### Aim of the task
Locate all lines in the data below that hold "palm" and show them.

Segment Start: Source material

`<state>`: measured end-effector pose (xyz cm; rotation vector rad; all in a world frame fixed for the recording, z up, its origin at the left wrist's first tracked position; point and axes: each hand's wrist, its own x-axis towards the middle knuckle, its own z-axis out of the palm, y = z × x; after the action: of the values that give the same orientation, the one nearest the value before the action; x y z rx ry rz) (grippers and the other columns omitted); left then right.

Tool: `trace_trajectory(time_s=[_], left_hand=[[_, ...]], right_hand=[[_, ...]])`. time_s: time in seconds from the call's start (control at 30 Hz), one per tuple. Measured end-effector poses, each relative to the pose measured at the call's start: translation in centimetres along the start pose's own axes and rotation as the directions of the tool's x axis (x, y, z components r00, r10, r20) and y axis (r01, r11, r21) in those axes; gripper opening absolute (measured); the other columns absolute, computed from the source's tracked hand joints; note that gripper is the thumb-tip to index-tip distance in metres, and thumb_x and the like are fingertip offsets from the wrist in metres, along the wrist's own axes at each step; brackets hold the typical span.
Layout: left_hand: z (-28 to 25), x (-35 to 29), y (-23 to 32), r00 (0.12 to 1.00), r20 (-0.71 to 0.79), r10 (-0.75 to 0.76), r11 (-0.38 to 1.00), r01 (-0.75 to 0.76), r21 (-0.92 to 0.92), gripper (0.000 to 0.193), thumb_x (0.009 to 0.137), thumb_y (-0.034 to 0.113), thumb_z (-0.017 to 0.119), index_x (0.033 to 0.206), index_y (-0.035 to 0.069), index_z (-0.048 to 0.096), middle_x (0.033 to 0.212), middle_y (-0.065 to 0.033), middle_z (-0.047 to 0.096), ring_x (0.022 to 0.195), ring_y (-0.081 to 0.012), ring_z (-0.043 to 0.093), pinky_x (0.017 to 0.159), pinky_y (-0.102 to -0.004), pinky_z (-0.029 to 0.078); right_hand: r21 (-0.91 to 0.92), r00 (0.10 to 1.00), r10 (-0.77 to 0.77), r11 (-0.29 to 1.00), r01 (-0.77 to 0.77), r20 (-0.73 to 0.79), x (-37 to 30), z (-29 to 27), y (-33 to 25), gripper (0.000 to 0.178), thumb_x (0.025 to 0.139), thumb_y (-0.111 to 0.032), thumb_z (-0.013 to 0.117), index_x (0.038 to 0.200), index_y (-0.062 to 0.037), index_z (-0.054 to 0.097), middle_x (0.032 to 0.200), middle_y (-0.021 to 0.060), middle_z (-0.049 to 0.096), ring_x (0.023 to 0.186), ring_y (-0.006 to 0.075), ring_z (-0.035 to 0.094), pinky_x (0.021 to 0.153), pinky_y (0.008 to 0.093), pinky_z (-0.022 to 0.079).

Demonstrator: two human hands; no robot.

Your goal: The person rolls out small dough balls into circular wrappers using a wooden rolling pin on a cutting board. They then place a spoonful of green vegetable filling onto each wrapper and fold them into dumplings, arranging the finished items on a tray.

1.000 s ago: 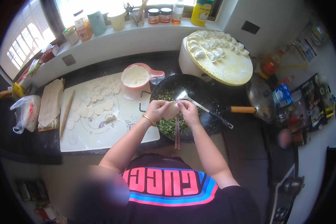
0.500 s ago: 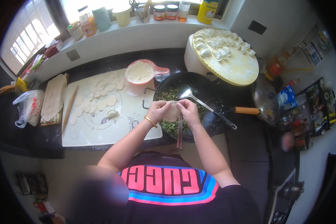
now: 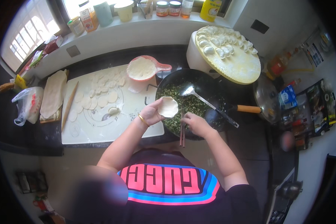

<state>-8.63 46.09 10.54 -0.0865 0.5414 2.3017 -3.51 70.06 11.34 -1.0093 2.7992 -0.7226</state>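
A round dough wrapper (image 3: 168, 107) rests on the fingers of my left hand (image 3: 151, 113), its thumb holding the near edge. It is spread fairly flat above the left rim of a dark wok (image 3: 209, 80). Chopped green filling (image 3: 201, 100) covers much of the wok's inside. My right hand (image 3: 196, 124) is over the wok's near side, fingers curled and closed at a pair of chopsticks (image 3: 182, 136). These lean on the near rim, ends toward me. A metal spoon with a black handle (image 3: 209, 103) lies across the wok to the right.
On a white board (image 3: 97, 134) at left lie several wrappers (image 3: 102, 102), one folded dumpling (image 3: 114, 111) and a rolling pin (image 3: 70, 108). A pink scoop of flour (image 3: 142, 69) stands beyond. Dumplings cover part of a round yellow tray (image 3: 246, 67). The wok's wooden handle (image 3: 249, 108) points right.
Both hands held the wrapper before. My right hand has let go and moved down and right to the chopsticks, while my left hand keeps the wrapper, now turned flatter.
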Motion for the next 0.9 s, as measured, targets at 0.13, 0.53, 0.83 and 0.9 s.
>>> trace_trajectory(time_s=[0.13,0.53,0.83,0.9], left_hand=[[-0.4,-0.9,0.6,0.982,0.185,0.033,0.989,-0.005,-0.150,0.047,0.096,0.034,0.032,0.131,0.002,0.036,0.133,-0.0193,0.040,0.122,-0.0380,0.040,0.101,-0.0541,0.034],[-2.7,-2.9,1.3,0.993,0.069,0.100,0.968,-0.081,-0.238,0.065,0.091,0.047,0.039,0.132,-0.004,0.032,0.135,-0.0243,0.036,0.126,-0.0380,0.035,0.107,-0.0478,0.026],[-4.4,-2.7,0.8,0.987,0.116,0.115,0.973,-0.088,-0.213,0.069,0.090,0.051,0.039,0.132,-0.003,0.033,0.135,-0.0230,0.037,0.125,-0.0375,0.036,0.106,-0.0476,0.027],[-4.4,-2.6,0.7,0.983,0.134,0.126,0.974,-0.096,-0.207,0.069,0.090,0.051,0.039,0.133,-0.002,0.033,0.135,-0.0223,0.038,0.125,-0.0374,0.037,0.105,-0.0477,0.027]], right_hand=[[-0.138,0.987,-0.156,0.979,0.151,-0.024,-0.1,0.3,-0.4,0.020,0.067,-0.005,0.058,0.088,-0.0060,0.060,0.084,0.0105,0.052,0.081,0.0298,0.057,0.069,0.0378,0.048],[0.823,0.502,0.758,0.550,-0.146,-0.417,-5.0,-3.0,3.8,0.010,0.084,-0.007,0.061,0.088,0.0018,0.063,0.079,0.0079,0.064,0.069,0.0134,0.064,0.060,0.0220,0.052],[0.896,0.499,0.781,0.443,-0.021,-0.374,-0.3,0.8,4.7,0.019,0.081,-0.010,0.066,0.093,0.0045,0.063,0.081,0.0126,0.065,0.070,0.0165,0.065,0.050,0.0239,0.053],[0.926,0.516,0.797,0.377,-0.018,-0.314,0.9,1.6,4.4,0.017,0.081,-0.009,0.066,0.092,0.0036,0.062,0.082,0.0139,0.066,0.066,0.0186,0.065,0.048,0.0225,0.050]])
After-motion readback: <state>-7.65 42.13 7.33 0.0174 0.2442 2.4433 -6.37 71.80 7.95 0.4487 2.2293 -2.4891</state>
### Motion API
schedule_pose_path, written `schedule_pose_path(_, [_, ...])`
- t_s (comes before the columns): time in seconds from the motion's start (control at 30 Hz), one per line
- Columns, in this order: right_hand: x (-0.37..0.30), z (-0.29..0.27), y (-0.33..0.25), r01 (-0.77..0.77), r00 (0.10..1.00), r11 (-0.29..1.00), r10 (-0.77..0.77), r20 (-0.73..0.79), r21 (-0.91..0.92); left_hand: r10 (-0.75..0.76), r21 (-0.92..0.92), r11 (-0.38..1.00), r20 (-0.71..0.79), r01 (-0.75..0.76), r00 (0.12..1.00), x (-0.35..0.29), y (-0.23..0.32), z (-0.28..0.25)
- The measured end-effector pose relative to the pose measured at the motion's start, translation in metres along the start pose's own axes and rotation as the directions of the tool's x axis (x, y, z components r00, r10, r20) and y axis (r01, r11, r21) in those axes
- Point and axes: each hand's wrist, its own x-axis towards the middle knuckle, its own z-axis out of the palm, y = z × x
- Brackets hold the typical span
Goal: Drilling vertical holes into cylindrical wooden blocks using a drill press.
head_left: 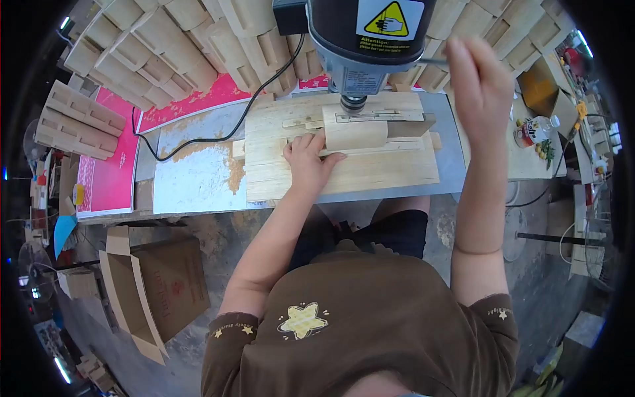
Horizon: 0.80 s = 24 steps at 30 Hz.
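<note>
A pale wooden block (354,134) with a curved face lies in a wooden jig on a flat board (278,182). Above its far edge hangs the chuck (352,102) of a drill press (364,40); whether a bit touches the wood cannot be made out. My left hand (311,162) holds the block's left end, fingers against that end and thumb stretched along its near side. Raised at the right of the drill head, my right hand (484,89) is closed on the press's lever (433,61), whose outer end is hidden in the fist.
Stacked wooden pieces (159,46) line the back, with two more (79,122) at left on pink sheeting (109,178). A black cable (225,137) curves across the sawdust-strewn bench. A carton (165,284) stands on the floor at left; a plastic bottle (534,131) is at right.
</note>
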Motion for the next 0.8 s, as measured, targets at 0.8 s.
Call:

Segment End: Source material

### Completed exercise
`<state>`: measured end-effector pose (xyz cm; rotation vector rad; all in a world frame fixed for the recording, z up, its origin at the left wrist's first tracked position; point and axes: each hand's wrist, its own x-axis towards the middle knuckle, its own z-axis out of the palm, y = z × x; after the action: of the values that give the same orientation, the one nearest the value before the action; x y z rx ry rz) (grippers and the other columns omitted); left then right.
- Point and axes: each hand's wrist, its own x-axis towards the middle knuckle, its own z-axis out of the palm, y = z × x

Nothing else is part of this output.